La photographie, en ce qu’elle accompagne habituellement le Land art, a une mission de constat. Elle doit rendre compte d’une action passée, loin des yeux du public, une action dissoute dans le temps. La photographie est alors certificat : pour cette raison, son attrait artistique reste secondaire.
 
Avec Annick Sterkendries, la photographie prend le dessus. Bien sûr, l’artiste a arpenté les plages, déniché les objets au rebut, colorisé la nature…
Bien sûr, elle a cette sensibilité humaniste et militante qui ne s’accommode du réel que pour le jeu, pour les souvenirs. Bien sûr, elle a fabriqué des sculptures, des grilles évidées, plantées sur les grèves. Ceci est vrai. Il n’en demeure pas moins qu’en photographe, il faut la juger et qu’indépendamment du contexte d’élaboration de ses clichés, elle donne à voir un monde personnel. Demande-t-on à Nils Udo comment il s’acoquine avec la nature ?
 
Les photographies naissent de la générosité dans les rapports humains, dans l’empathie que l’artiste trouvera dans la fréquentation des forêts, des marais ou des bords de mer. Ainsi une expérience telle que la construction d’une cabane est à la fois intime et décisive. L’image témoigne de l’étrangeté rassurante de cette chrysalide de bois, de liens, de terre glaise.

Avec les
Figures de proue
, on pourrait évoquer l’art du portrait, si l’idée majeure de cette série n’était cette fierté d’un peuple adossé au ciel bleu, coupant de Guadeloupe, face au soleil.

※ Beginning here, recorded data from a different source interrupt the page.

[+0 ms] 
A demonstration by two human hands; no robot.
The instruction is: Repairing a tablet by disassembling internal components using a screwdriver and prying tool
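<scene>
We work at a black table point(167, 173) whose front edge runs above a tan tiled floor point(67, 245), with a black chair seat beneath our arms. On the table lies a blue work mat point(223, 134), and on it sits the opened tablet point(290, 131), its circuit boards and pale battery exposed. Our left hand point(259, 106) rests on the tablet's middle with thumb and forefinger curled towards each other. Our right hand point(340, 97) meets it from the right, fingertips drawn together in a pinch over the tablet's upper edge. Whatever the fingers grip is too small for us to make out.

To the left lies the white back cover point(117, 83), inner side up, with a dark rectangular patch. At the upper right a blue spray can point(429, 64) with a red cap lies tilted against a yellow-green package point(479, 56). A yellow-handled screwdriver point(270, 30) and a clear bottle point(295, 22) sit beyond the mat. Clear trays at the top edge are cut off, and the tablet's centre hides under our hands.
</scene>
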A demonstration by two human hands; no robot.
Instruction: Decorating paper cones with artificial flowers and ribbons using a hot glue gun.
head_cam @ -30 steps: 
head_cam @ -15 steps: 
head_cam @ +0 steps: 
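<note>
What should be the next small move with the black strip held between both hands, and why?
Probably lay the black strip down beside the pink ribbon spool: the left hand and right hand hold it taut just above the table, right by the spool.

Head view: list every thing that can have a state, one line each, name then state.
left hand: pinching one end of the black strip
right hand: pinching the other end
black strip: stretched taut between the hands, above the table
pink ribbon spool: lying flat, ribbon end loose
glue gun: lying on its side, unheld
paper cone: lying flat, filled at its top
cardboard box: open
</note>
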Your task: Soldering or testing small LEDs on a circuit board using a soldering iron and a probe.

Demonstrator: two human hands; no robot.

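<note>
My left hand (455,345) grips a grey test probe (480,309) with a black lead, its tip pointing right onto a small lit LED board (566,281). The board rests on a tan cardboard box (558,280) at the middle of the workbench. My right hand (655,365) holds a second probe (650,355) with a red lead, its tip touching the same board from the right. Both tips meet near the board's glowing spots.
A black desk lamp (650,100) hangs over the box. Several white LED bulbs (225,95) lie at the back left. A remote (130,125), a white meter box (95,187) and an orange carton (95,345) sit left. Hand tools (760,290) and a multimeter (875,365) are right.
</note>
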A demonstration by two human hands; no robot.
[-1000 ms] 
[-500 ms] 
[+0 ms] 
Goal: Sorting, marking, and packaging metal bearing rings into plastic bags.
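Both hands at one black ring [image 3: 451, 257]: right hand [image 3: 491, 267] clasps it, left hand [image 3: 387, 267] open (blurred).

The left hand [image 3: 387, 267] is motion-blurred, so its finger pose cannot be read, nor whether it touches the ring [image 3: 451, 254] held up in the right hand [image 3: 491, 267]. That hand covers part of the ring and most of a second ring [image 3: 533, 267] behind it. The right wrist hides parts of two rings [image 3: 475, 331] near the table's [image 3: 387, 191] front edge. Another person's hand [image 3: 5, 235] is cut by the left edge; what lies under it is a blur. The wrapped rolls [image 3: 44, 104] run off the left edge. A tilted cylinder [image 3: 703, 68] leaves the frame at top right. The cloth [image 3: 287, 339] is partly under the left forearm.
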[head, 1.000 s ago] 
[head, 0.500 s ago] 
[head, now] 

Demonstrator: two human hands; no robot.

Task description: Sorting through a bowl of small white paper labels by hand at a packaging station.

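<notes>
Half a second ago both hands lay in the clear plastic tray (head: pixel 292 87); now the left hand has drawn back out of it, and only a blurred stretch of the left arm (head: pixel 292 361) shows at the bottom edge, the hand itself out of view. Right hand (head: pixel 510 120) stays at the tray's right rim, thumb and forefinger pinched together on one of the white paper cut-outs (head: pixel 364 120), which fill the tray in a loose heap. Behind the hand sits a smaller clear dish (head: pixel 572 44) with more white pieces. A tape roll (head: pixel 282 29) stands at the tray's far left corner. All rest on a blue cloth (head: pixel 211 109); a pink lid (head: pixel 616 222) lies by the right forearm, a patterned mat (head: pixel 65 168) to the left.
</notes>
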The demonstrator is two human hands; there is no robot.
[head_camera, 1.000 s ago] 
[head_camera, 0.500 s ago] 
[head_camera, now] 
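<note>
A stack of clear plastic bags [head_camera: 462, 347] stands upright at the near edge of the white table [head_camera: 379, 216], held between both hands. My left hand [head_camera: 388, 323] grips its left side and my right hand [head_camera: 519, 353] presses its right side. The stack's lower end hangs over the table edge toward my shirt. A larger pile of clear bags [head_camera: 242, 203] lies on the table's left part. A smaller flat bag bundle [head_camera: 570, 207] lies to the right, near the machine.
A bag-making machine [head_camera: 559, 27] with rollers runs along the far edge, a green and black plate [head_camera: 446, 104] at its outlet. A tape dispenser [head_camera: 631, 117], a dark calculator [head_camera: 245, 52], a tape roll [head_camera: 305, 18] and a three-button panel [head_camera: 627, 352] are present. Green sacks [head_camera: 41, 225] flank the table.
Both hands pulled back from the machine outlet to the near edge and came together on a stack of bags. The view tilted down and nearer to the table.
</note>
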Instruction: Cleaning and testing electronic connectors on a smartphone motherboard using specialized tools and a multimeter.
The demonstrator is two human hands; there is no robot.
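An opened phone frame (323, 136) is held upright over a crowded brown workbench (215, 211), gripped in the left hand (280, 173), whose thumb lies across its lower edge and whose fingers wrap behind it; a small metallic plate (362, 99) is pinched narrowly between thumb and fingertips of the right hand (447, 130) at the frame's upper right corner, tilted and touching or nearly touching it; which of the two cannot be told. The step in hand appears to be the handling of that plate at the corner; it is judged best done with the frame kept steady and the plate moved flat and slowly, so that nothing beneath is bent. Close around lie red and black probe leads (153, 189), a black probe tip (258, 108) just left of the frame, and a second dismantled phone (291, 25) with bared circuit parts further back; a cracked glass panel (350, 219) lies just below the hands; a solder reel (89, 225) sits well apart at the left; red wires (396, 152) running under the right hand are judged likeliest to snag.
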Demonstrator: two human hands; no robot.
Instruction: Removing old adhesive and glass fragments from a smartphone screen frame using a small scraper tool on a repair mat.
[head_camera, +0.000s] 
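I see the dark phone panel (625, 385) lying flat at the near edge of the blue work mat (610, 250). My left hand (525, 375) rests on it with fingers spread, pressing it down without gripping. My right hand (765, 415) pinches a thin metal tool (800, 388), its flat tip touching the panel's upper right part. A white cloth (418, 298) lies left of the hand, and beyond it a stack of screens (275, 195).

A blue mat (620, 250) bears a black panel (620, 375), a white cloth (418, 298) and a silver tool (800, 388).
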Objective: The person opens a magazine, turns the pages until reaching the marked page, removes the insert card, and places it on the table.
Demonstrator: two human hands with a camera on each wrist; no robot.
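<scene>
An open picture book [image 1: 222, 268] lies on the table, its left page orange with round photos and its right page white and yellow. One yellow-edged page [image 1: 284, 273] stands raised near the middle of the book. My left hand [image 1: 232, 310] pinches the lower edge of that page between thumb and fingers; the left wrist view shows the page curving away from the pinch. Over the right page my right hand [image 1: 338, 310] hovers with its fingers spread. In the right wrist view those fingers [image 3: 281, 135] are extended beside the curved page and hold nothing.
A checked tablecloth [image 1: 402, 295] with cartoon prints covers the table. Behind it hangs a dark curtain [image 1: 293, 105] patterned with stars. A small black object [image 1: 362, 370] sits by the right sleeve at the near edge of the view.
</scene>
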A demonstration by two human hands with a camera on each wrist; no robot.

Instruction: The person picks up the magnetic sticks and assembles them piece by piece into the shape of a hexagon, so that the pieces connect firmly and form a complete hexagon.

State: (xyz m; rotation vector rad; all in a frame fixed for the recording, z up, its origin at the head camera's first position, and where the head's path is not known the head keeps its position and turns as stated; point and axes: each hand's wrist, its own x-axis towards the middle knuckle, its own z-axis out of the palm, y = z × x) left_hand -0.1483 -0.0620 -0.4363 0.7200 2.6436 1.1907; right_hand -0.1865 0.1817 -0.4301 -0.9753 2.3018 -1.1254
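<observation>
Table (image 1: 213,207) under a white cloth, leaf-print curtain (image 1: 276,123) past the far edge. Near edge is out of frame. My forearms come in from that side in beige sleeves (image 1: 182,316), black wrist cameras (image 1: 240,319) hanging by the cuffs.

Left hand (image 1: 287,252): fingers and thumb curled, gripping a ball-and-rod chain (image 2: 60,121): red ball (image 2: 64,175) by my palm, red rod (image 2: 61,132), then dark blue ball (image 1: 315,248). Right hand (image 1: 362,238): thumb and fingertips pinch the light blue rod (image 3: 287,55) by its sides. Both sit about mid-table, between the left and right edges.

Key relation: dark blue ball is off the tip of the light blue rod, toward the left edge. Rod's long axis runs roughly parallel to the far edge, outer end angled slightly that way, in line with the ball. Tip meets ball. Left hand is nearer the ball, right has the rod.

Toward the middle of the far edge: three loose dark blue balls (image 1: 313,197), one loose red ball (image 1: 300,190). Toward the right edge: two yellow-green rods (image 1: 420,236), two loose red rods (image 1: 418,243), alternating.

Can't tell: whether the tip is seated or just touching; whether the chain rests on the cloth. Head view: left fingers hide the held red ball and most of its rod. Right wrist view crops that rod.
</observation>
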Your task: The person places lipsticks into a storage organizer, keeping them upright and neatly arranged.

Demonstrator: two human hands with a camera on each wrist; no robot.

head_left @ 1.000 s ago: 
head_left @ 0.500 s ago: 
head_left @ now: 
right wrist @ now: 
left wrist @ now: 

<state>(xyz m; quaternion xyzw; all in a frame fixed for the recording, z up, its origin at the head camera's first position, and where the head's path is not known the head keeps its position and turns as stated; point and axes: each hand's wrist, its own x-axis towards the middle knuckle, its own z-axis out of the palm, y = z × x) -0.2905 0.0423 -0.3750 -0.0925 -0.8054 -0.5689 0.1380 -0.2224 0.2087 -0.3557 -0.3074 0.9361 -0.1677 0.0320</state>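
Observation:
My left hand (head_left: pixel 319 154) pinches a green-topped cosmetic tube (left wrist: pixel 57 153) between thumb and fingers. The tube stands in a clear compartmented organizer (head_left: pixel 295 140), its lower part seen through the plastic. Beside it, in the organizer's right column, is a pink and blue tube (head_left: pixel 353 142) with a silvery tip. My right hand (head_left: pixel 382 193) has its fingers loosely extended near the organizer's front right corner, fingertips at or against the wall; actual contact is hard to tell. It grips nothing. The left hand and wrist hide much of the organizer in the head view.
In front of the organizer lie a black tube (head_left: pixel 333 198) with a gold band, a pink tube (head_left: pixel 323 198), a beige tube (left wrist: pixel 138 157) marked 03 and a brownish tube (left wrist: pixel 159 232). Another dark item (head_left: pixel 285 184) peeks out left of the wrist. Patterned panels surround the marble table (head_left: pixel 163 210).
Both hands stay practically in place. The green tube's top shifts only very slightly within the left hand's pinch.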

Annick Sterkendries photographie en idéaliste quand le jeu en vaut la chandelle : en 2003, dans le cadre d’une opération d’architecte, elle étend du linge dans le passage Pommeraye à Nantes. Accrochés aux nombreux fils tendus en travers du passage, les vêtements, les draps, les serviettes, le tout bariolé, évoquent le linge à laver, celui du passé négrier de Nantes la bourgeoise. Qui du linge, des passants éberlués, de l’architecture tient la vedette ! Sans aucun doute, la force de l’image nous a dépouillé de nos repères. Nous contemplons une composition.

L’idée princeps, celle qui précède toute installation, tout acte culturel, trouve son domicile ultime dans les photographies d’Annick Sterkendries. La somme d’expériences en garantit la pertinence et l’unicité. A l’heure où on s’interroge si la photographie doit être plasticienne ou non, elle rend la question sans objet.
 

 
Benoît Decron, conservateur du Musée de l’Abbaye St-Croix, Les Sables d’Olonne.

 

Humilité de l’artiste qui, contre tout élitisme, intègre les passants à sa création. Les enfants, les vieux, les artistes avertis ou les ignorants. Il y a de l’amour de l’Autre dans la démarche d’Annick Sterkendries, la recherche du contact, le goût de l’échange. Il y a de l’attention. Du sourire.

Le travail d’Annick Sterkendries constitue un voyage dans la dimension hypersensible du réel. Et paradoxalement, on aimerait qu’il dure, ce voyage. Qu’il échappe pour une fois à l’éphémère.